EXERCISE GOAL:
Using the data below, work out how many lines contain the word "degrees", then state that number without comment.

- - -

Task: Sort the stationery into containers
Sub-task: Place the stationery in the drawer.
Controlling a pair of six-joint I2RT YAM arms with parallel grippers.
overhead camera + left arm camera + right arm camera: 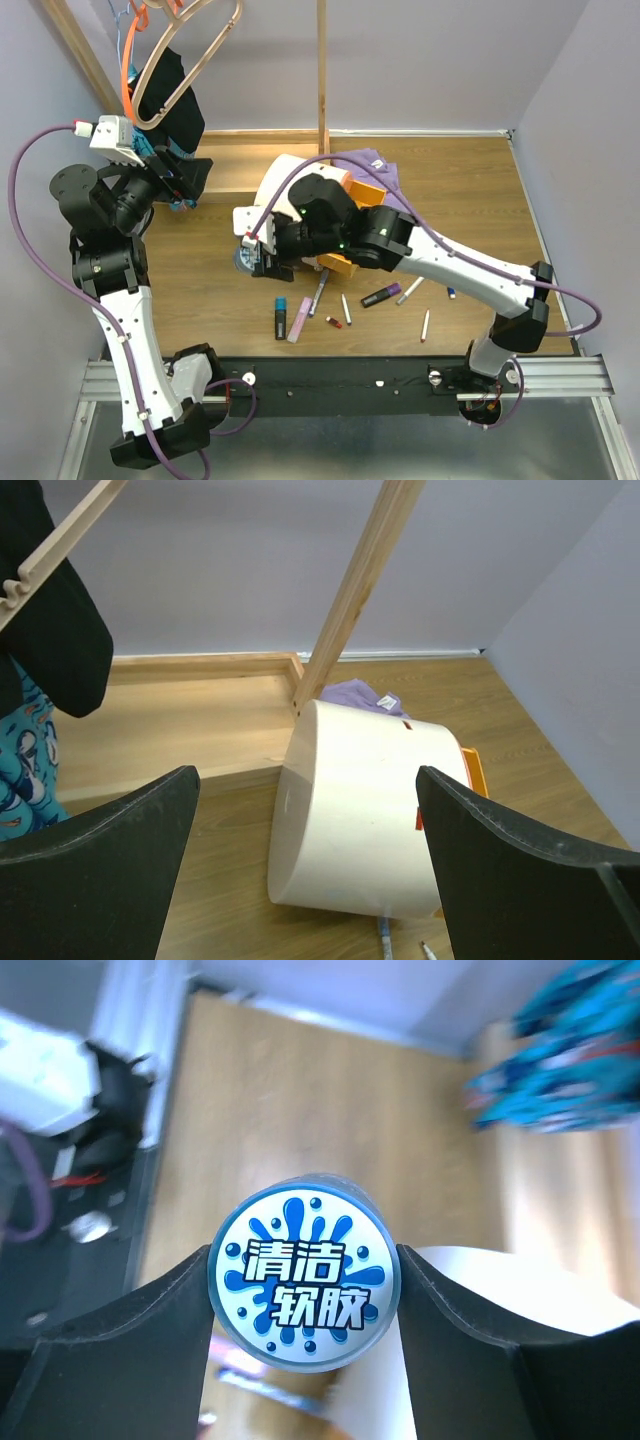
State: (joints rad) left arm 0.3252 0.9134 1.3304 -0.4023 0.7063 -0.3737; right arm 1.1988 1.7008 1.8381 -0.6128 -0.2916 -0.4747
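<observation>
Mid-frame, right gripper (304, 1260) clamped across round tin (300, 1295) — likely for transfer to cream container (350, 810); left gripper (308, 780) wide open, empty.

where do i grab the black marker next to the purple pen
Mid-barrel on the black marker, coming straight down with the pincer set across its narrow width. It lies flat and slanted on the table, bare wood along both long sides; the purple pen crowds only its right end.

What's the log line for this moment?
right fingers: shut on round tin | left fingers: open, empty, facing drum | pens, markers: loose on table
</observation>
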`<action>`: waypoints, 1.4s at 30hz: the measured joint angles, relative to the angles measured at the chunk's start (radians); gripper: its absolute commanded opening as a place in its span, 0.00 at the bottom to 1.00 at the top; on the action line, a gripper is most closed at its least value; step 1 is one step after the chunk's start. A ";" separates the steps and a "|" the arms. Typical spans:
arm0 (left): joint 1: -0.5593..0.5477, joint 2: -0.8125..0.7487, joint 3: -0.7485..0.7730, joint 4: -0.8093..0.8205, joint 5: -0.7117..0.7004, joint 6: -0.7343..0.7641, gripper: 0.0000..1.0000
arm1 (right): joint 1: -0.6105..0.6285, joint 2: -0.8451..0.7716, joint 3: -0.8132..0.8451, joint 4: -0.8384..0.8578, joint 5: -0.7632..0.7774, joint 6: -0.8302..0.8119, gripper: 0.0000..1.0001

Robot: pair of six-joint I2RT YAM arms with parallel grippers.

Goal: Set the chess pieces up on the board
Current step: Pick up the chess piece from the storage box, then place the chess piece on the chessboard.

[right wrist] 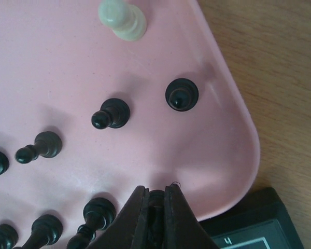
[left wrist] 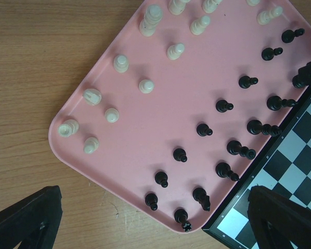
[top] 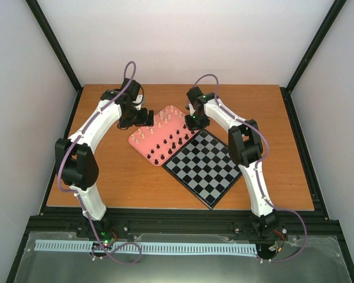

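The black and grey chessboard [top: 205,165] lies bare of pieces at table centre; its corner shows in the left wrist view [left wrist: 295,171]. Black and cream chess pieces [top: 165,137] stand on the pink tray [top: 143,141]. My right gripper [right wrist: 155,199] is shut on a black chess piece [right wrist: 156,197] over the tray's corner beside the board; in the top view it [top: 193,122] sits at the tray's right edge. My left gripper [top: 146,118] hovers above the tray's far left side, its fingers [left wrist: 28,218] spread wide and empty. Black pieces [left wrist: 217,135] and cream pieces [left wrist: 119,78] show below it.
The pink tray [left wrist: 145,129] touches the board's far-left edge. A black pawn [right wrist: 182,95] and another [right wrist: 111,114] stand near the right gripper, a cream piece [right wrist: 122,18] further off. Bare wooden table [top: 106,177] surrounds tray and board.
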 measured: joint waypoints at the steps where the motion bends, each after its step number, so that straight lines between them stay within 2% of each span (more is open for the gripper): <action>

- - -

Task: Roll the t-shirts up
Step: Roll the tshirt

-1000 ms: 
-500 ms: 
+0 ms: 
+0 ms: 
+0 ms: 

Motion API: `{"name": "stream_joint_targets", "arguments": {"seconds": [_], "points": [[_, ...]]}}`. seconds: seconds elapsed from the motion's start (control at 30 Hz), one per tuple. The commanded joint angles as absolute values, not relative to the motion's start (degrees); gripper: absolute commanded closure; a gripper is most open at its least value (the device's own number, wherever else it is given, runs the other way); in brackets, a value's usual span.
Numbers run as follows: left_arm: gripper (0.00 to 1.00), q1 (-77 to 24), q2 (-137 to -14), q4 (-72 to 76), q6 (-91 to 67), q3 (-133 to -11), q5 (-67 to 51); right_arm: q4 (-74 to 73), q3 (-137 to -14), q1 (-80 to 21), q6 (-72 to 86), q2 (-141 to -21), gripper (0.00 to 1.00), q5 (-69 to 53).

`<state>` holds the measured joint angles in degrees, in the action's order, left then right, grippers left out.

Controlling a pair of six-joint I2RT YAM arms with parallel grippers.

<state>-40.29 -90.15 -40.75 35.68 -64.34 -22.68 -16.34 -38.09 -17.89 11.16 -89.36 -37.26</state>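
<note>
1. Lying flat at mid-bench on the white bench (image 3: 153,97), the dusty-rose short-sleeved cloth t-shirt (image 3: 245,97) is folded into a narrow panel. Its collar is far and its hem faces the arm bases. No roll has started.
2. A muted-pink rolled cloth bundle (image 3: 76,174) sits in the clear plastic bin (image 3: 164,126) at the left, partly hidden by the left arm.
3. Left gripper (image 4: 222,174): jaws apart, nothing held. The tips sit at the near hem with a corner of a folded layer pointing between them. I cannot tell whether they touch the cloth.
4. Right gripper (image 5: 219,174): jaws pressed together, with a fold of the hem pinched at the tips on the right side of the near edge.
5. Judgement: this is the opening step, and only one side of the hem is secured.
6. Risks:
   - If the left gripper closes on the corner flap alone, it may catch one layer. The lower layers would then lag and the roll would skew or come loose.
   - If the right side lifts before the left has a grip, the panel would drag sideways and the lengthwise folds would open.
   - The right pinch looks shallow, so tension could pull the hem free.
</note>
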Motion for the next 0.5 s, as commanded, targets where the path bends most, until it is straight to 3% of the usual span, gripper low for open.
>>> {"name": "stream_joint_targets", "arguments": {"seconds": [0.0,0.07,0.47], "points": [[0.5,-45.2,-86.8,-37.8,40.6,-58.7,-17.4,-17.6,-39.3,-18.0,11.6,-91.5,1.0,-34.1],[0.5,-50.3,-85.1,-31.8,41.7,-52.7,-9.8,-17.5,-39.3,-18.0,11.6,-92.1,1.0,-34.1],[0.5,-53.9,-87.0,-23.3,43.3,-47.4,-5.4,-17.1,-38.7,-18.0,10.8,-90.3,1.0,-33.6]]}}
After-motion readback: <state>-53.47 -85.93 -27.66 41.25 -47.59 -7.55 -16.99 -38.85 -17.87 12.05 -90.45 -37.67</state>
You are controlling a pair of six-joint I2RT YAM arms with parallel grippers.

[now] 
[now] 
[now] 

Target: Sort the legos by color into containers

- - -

SOLUTION:
2